*REQUIREMENT*. A word-for-word repeat of all the data is the goal.

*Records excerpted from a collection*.
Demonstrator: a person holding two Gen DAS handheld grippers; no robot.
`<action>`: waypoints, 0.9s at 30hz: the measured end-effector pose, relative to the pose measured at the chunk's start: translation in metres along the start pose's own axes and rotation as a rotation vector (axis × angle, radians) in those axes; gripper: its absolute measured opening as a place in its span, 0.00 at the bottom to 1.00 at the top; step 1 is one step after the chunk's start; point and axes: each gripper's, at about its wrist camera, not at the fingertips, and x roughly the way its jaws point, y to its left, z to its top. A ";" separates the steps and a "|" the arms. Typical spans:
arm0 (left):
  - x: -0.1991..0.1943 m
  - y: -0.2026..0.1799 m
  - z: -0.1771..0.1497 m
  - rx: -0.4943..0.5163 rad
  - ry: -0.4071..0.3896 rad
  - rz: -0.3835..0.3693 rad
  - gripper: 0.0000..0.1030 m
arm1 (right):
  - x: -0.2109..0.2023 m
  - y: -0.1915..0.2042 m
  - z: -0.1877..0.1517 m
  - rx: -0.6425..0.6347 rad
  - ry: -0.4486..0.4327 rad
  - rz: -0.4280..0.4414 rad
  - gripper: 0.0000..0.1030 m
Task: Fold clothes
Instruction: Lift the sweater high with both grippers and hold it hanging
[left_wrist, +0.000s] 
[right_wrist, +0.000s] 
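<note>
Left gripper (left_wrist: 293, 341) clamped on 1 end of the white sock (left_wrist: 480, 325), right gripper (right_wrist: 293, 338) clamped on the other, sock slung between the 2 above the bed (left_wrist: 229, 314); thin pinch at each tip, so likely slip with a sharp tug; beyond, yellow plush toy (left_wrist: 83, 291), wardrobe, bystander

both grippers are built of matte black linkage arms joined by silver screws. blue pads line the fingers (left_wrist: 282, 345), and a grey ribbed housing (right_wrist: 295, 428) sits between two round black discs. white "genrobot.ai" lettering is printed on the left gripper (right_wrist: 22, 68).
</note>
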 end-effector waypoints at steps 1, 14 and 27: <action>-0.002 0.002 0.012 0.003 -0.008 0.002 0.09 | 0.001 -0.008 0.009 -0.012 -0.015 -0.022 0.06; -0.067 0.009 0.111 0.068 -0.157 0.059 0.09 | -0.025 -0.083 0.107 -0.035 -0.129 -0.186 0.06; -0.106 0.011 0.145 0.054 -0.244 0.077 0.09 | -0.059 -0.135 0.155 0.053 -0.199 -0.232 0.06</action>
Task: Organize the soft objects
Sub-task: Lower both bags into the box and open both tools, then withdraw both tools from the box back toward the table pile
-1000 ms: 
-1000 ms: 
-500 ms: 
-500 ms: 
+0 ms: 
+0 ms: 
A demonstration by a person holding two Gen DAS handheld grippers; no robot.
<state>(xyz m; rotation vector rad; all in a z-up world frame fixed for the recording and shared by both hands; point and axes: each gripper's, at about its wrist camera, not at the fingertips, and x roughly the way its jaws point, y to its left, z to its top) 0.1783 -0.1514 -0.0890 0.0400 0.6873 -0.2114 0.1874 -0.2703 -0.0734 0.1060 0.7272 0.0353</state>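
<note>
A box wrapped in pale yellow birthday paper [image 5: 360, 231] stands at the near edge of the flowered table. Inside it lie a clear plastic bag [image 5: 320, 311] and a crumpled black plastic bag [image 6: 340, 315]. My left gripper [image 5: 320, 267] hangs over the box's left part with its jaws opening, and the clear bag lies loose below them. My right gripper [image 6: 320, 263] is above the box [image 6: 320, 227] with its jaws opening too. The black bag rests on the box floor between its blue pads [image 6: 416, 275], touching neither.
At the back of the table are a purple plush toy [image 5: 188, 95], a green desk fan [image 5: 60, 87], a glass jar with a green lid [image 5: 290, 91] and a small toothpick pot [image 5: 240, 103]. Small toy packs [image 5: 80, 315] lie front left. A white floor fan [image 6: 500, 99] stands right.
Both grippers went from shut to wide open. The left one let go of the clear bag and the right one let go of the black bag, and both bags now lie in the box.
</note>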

*FINAL ANSWER*.
Demonstrator: a person holding two Gen DAS handheld grippers; no robot.
`<action>`: waypoints, 0.9s at 30hz: the measured end-effector pose, relative to the pose measured at the chunk's start: translation in metres along the start pose's own axes and rotation as a rotation vector (axis × angle, radians) in those axes; gripper: its absolute measured opening as a place in its span, 0.00 at the bottom to 1.00 at the top; step 1 is one step after the chunk's start; point and axes: each gripper's, at about its wrist camera, not at the fingertips, and x roughly the way its jaws point, y to its left, z to its top. A ";" separates the steps and a "|" the arms. Typical spans:
arm0 (left):
  - x: -0.1991..0.1943 m
  - y: -0.2026..0.1799 m
  - z: -0.1771..0.1497 m
  - rx: -0.4943..0.5163 rad
  - ry: -0.4071..0.3896 rad
  - rz: -0.3835..0.3693 rad
  - gripper: 0.0000..0.1030 m
arm1 (right):
  - x: -0.2109..0.2023 m
  - y: -0.1915..0.2042 m
  - z: -0.1877..0.1517 m
  - rx: -0.6425..0.6347 rad
  - ry: -0.4486..0.4327 rad
  - rz: -0.4280..0.4414 rad
  - gripper: 0.0000..0.1030 m
Task: Fold clothes
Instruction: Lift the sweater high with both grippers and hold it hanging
[left_wrist, +0.000s] 
[right_wrist, +0.000s] 
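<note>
Left gripper (left_wrist: 293, 341) clamped on 1 end of the white sock (left_wrist: 480, 325), right gripper (right_wrist: 293, 338) clamped on the other, sock slung between the 2 above the bed (left_wrist: 229, 314); thin pinch at each tip, so likely slip with a sharp tug; beyond, yellow plush toy (left_wrist: 83, 291), wardrobe, bystander

both grippers are built of matte black linkage arms joined by silver screws. blue pads line the fingers (left_wrist: 282, 345), and a grey ribbed housing (right_wrist: 295, 428) sits between two round black discs. white "genrobot.ai" lettering is printed on the left gripper (right_wrist: 22, 68).
</note>
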 end-effector waypoints at steps 1, 14 and 27: <action>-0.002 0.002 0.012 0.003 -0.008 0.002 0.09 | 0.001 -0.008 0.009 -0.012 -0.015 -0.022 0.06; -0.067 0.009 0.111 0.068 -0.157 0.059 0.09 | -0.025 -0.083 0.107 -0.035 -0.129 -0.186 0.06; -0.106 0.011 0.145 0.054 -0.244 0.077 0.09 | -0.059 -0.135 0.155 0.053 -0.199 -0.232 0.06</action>
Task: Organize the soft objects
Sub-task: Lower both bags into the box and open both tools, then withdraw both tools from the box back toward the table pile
-1000 ms: 
-1000 ms: 
-500 ms: 
-500 ms: 
+0 ms: 
+0 ms: 
A demonstration by a person holding two Gen DAS handheld grippers; no robot.
<state>(xyz m; rotation vector rad; all in a z-up world frame fixed for the recording and shared by both hands; point and axes: each gripper's, at about its wrist camera, not at the fingertips, and x roughly the way its jaws point, y to its left, z to its top) 0.1783 -0.1514 -0.0890 0.0400 0.6873 -0.2114 0.1874 -0.2703 -0.0734 0.1060 0.7272 0.0353</state>
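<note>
A box wrapped in pale yellow birthday paper [image 5: 360, 231] stands at the near edge of the flowered table. Inside it lie a clear plastic bag [image 5: 320, 311] and a crumpled black plastic bag [image 6: 340, 315]. My left gripper [image 5: 320, 267] hangs over the box's left part with its jaws opening, and the clear bag lies loose below them. My right gripper [image 6: 320, 263] is above the box [image 6: 320, 227] with its jaws opening too. The black bag rests on the box floor between its blue pads [image 6: 416, 275], touching neither.
At the back of the table are a purple plush toy [image 5: 188, 95], a green desk fan [image 5: 60, 87], a glass jar with a green lid [image 5: 290, 91] and a small toothpick pot [image 5: 240, 103]. Small toy packs [image 5: 80, 315] lie front left. A white floor fan [image 6: 500, 99] stands right.
Both grippers went from shut to wide open. The left one let go of the clear bag and the right one let go of the black bag, and both bags now lie in the box.
</note>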

No further answer is required.